De voorwendsels die hij inriep om elk persoonlijk gevaar te ontlopen, waren ook wel de moeite. Zo riep hij in dat hij vanwege zijn tegenvallende studieresultaten zes in plaats van vier jaar nodig zou hebben om een diploma te halen aan een van de vele universiteiten waar hij probeerde de helft van het academiejaar te halen alvorens weer eens op te geven. Toen die ballon niet meer opging, trad hij dan maar in het huwelijk, waardoor hij als kostwinner de dans kon ontspringen. Toen het rekruteringsbeleid werd aangepast en ook getrouwde mannen konden worden opgeroepen, maakte hij zijn vrouw maar zwanger, zodat hij als vader van een pasgeborene opnieuw veilig was tot hij de leeftijdsgrens van 26 jaar had bereikt. Het is niet geweten wat zijn oudste dochter vindt van het feit dat zij enkel en alleen is verwekt om anderen in de plaats van vaderlief op een landmijn van de Vietcong te laten stappen.
Die voorkeur voor de achterpoortjes van de wet bracht hij in elk geval ook in de praktijk als ceo van Halliburton, een bedrijf dat fortuinen heeft verdiend aan de wederopbouw van Irak, waar overigens weinig tot niets van in huis is gekomen.

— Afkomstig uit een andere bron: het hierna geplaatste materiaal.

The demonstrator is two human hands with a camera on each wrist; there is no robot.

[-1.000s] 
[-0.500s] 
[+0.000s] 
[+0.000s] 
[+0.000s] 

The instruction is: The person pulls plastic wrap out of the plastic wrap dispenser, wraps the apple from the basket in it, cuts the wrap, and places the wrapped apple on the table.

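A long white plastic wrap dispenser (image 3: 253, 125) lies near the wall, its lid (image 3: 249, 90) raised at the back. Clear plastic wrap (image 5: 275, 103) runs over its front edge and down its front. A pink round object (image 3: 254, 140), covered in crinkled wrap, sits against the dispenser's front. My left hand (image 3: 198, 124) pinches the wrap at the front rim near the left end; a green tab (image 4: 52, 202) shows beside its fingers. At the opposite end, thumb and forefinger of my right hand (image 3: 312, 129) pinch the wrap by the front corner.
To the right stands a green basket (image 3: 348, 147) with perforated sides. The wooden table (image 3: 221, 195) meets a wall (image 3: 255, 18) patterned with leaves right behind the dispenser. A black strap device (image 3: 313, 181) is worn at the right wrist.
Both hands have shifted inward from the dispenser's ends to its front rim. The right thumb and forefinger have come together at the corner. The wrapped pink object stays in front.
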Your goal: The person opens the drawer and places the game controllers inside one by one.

Meer gedetailleerde informatie over hoe dat precies in zijn werk is gegaan, is te vinden in 'The Shock Doctrine' van Naomi Klein, een boek dat nog steeds aanbevolen lectuur blijft voor elke kritische denker, waar hij zich dan ook moge bevinden.
Deze afwenteling voor persoonlijk gewin van de gigantische budgetten die de Amerikaanse belastingbetaler mocht ophoesten voor de bezetting van een land dat letterlijk niets met de aanslagen van 11 september 2001 te maken had, paste natuurlijk in zijn eigen wereldvisie als overtuigde neoconservatief, een elitair gezelschap dat zichzelf boven de massa stelde op basis van een wel zeer selectieve lezing van 'Het einde van de geschiedenis' van Francis Fukuyama, die zich later trouwens zelf van Cheney en de zijnen heeft gedistantieerd.
Na de bezetting van Irak aan de Amerikaanse bevolking te verkopen als een patriottische strijd om de Amerikaanse waarden en de democratie in het Midden-Oosten te introduceren, beloonde hij de Amerikaanse overheid die hem zo veel lucratieve contracten had toegekend door de hoofdzetel van Halliburton naar de Verenigde Arabische Emiraten te verhuizen en in de VS zelf geen bedrijfsbelastingen meer te betalen.
Aangezien deze tekst al lang genoeg is, zal dit beknopte overzicht moeten volstaan, maar wie wat opzoekwerk verricht, kan gemakkelijk meer informatie vinden, bijvoorbeeld over hoe Cheney de eigen administratie tot zelfcensuur verplichtte om strengere klimaatwetten te vermijden of over zijn betrokkenheid bij de onthulling van de identiteit van Valerie Plame, een undercoveragente van de CIA wiens aan de democratische partij gelieerde echtgenoot een zeer informatief rapport had geschreven dat het officieel standpunt van het Witte Huis in verband met de Iraakse massavernietigingswapens tegensprak.
Er zijn geen woorden voor de walging die Cheney bij elke rechtgeaarde mens zou moeten oproepen, behalve dan een luid gejuich naar aanleiding van zijn overlijden. Dat klinkt verre van sympathiek, maar in vergelijking met wat hij de planeet en zijn medemensen heeft aangedaan, is zelfs de meest lugubere vorm van leedvermaak kinderspel.